Every day and in innumerable ways, ordinary citizens, black and white, asserted their common humanity and resisted the unrelenting assaults on their dignity and freedom by successive governments.
All these role-players worked to create a climate in which democracy could eventually take root – no single role-player can take the credit for this.
Thus, in considering the issue of whether the ANC’s 100 years of history is part of the nation’s heritage, the answer is a qualified “yes”, inasmuch as the history of all other SA political parties also forms a part of that heritage.
However, acknowledging the historical role of political parties is the easy part. It is in the utilisation of the state’s resources in conserving and commemorating the contribution of a political party that the difficulties lie.
This is because party politics is by definition narrow, subjective and biased, and there is the danger that, by linking the issue of national heritage (which should be broad-based, inclusive and unifying) with that of a political party, the two will be conflated.
It is important to understand that the reputation of politicians and political parties, however admired by supporters, is ephemeral and subject to the vicissitudes of political power and changing interpretations of history. Today’s revered leader can just as easily become tomorrow’s villain or a forgotten footnote in history. Hence, agreeing with the ruling party’s view that its centenary celebrations should be regarded and supported as a national event would blur the distinction between party and state, a principle which is already either ignored or not understood by some senior politicians.
Transnet was unsuccessfully approached by the ANC for a donation towards its centenary celebrations, while millions of rand of public money were used to fund security, transport and accommodation for more than 60 heads of state who attended the celebrations. Millions more were allocated by the Free State for events and the provision of infrastructure related to the anniversary, and the acquisition and restoration of heritage structures such as the church in Waaihoek where the ANC was founded.
It is difficult to imagine that in Britain and the US, where the major political parties are more than a century old, that a situation where the state’s resources could be used to fund the anniversaries of these parties would be tolerated.

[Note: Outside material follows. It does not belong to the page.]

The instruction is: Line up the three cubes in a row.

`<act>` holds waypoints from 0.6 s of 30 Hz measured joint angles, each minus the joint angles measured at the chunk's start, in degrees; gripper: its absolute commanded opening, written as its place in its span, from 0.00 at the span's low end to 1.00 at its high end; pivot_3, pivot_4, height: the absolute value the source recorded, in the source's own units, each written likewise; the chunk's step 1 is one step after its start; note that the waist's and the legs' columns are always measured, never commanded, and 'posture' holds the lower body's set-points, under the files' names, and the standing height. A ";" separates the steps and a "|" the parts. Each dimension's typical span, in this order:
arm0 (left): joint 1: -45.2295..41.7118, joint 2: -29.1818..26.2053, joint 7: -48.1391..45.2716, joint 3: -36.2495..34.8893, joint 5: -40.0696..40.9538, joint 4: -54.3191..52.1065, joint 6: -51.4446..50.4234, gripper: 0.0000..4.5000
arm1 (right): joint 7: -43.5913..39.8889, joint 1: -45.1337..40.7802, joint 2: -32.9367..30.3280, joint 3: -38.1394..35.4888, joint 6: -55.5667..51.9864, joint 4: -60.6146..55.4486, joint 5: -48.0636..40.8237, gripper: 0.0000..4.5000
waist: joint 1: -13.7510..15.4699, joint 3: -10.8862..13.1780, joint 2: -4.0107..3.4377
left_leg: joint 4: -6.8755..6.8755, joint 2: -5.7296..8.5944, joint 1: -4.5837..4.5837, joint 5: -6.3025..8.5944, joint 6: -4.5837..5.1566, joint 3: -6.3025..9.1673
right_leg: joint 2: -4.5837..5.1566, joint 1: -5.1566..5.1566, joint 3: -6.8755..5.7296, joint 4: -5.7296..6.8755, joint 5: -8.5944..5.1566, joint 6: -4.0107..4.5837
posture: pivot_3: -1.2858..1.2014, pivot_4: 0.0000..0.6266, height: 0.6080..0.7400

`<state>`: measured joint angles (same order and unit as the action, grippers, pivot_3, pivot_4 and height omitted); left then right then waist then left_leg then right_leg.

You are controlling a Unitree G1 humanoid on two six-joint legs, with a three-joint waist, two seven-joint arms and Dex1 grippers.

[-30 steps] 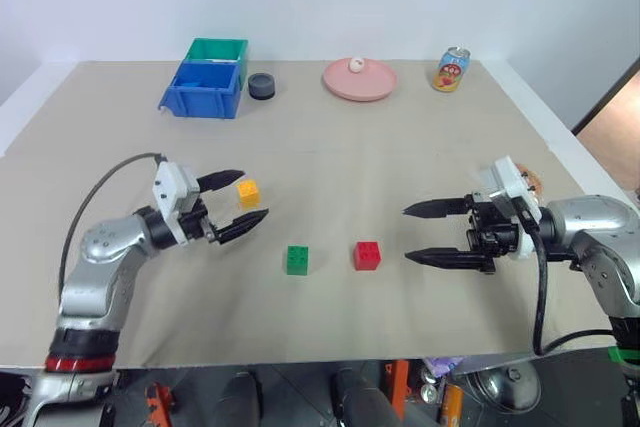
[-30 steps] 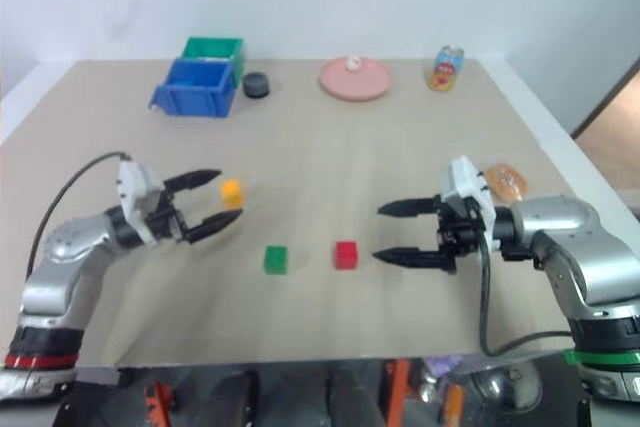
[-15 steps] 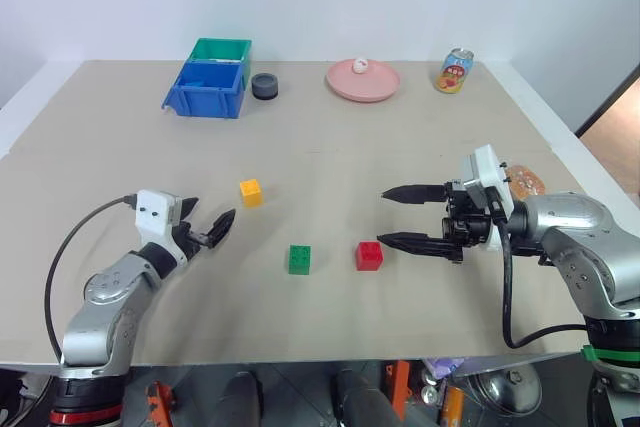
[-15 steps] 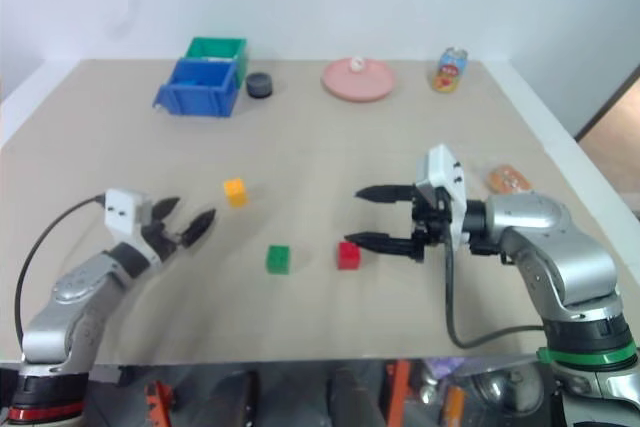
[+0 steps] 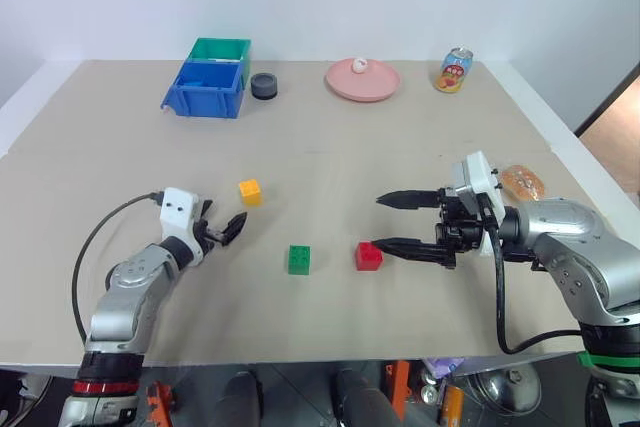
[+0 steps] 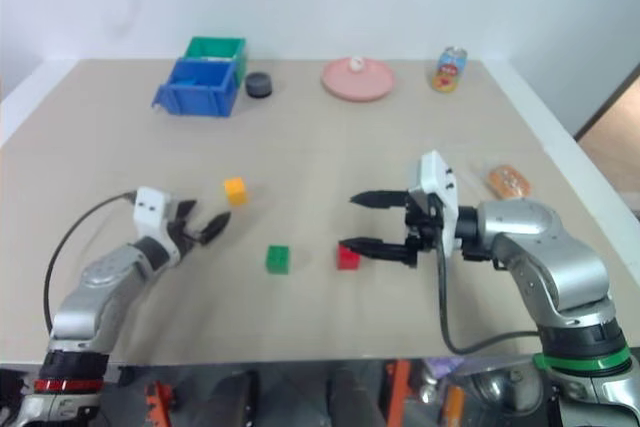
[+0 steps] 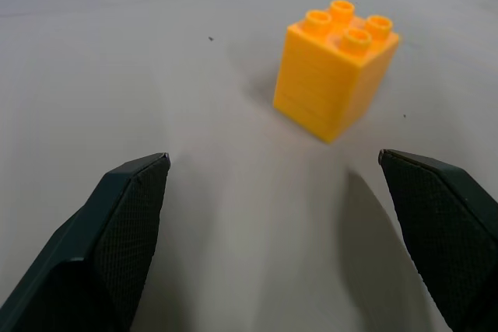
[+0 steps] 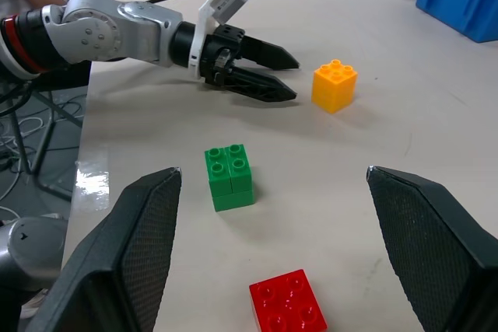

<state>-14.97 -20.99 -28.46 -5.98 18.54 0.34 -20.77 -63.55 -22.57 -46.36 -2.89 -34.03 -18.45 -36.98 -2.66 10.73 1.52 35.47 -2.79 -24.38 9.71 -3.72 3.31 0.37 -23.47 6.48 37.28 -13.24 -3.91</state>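
Beige tabletop, white wall behind. Left gripper low over the table, fingers spread wide, nothing held; yellow cube just ahead of its tips, apart. Right gripper points across the table, fingers wide apart, empty; red cube just beside its lower fingertip, contact unclear. Green cube near the red one. Far edge: blue bin, pink plate, can.
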 measured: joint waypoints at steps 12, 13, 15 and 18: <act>-8.47 -0.85 -6.30 1.47 -1.39 14.78 7.29 0.99 | 2.03 1.89 -0.03 -1.65 -0.48 -1.76 -1.16 0.87 | 0.00 0.00 0.00 | 0.00 0.01 0.03 0.00 0.00 0.01 | 0.00 0.02 0.00 0.01 0.02 -0.02 | 0.52 0.24 0.97; -9.14 -0.86 -6.70 1.51 -1.72 15.69 7.54 0.99 | 2.22 2.06 -0.03 -1.72 -0.52 -1.88 -1.18 0.87 | 0.01 0.00 0.00 | 0.00 0.01 0.04 -0.01 0.01 0.01 | 0.00 0.02 0.00 0.01 0.03 -0.02 | 0.52 0.24 0.97; -12.05 -1.02 -8.15 1.81 -2.60 19.64 8.60 0.99 | 2.51 2.36 -0.05 -1.89 -0.63 -2.08 -1.23 0.87 | 0.08 0.00 0.00 | 0.01 0.02 0.03 -0.04 0.02 0.01 | 0.00 0.03 -0.01 0.01 0.08 -0.03 | 0.52 0.24 0.97; -14.48 -1.19 -9.84 2.48 -3.45 22.57 9.84 0.99 | 2.58 2.38 -0.05 -2.00 -0.70 -2.35 -1.47 0.87 | 0.00 0.00 0.00 | 0.03 0.02 0.01 -0.05 0.01 -0.01 | 0.02 0.03 0.00 -0.01 0.09 -0.05 | 0.52 0.24 0.97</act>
<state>-29.44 -22.18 -38.30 -3.51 15.09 22.91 -10.92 -60.97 -20.20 -46.42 -4.89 -34.73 -20.81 -38.45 -2.66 10.73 1.52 35.50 -2.76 -24.37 9.67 -3.71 3.30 0.38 -23.45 6.48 37.28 -13.15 -3.95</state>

The ANC’s achievement in reaching its centenary in January 2012 is indeed a milestone for any political organisation to have reached and for this the ruling party has rightly been congratulated and acknowledged by Ban Ki Moon, secretary-general of the UN and David Cameron, the British prime minister, as well as by all parties in our Parliament.
However, there is a fundamental difference in recognising the role played by the ANC in achieving freedom and democracy in SA, and using state resources (whether directly or indirectly) in the commemoration of that achievement.
The ruling party should be paying for all costs (both direct and indirect) related to its centenary celebrations.
This is because ideally, the field of heritage should be completely outside the influence of narrow party politics while the voice of the diverse range of civil society should be dominant.
There should be a vigorous assertion of the principle that those who wish to pay tribute to their political heroes and commemorate events related to their political party’s history should pay for these tributes and events themselves and not use public money to do so.
For this to happen, however, it is essential that the distinction between party and state, already blurred as a result of numerous transgressions in the sphere of heritage, be recognised and upheld.
Dr Khan is an independent social and environmental historian, with an interest in heritage matters.